● Problem description
Copy out all of the material. Every line must match the original.
- Opening Delimiter -
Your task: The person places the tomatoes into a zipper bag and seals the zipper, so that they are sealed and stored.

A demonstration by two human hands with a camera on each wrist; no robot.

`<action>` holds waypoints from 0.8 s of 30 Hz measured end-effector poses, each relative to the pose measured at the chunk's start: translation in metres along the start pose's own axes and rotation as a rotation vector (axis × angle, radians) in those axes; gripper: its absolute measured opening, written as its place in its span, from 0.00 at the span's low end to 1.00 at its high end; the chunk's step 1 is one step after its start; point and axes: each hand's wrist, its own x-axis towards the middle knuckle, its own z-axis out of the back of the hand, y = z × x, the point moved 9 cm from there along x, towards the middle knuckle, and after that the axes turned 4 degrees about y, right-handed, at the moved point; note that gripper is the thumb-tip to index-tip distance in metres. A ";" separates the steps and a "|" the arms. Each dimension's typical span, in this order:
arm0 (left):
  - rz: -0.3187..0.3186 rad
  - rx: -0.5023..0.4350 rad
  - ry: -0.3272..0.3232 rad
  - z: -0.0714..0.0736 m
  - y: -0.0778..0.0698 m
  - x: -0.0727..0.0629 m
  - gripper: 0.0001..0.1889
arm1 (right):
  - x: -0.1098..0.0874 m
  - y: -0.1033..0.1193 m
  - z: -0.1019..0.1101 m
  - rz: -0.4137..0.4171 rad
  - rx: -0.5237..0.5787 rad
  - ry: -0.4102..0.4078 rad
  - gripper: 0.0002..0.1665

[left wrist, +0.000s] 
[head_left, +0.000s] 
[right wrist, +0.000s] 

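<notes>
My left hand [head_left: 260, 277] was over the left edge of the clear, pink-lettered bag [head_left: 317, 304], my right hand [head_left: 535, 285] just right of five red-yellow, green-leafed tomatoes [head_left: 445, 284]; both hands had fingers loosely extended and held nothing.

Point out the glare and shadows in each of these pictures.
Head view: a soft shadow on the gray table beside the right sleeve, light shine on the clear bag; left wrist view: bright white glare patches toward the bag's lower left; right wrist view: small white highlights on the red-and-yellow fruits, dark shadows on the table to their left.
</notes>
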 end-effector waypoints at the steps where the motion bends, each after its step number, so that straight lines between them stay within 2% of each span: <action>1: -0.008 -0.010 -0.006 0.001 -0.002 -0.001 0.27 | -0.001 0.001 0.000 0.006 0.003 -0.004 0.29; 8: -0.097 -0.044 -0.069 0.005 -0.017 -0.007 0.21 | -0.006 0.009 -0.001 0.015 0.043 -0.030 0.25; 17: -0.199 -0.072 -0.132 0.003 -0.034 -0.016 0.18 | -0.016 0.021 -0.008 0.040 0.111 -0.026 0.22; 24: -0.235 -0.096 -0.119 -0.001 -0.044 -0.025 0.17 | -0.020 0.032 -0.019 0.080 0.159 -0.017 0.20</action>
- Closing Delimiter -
● Written answer
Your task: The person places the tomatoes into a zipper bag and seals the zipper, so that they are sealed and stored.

A demonstration by two human hands with a camera on each wrist; no robot.

`<action>` holds waypoints from 0.8 s of 30 Hz measured end-effector poses, each relative to the pose measured at the chunk's start: translation in metres along the start pose's own axes and rotation as a rotation vector (axis × angle, radians) in those axes; gripper: its absolute measured opening, written as its place in its span, from 0.00 at the span's low end to 1.00 at its high end; the chunk's step 1 is one step after its start; point and axes: each hand's wrist, its own x-axis towards the middle knuckle, its own z-axis out of the back of the hand, y = z × x, the point moved 9 cm from there along x, towards the middle knuckle, and after that the axes turned 4 degrees about y, right-handed, at the moved point; note that gripper is the thumb-tip to index-tip distance in metres. A ";" separates the steps and a "|" the arms. Each dimension's typical span, in this order:
arm0 (left):
  - rz: -0.3187..0.3186 rad
  - rx: -0.5023..0.4350 rad
  - ry: -0.3272..0.3232 rad
  - z: -0.0714..0.0736 m
  - y: -0.0778..0.0698 m
  - x: -0.0727..0.0629 m
  - gripper: 0.0001..0.1889
arm1 (right):
  - x: -0.1098..0.0874 m
  - y: -0.1033..0.1193 m
  - z: -0.1019..0.1101 m
  - rz: -0.4137..0.4171 rad
  - rx: -0.5237..0.5787 rad
  - ry: -0.4102..0.4078 rad
  - gripper: 0.0002..0.1665

[left wrist, +0.000s] 
[head_left, +0.000s] 
[right wrist, +0.000s] 

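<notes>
My left hand [head_left: 260, 277] was over the left edge of the clear, pink-lettered bag [head_left: 317, 304], my right hand [head_left: 535, 285] just right of five red-yellow, green-leafed tomatoes [head_left: 445, 284]; both hands had fingers loosely extended and held nothing.

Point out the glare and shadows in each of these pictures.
Head view: a soft shadow on the gray table beside the right sleeve, light shine on the clear bag; left wrist view: bright white glare patches toward the bag's lower left; right wrist view: small white highlights on the red-and-yellow fruits, dark shadows on the table to their left.
</notes>
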 end-effector waypoints at the steps where the motion bends, each after its step number, so that straight lines between them stay within 2% of each span: <action>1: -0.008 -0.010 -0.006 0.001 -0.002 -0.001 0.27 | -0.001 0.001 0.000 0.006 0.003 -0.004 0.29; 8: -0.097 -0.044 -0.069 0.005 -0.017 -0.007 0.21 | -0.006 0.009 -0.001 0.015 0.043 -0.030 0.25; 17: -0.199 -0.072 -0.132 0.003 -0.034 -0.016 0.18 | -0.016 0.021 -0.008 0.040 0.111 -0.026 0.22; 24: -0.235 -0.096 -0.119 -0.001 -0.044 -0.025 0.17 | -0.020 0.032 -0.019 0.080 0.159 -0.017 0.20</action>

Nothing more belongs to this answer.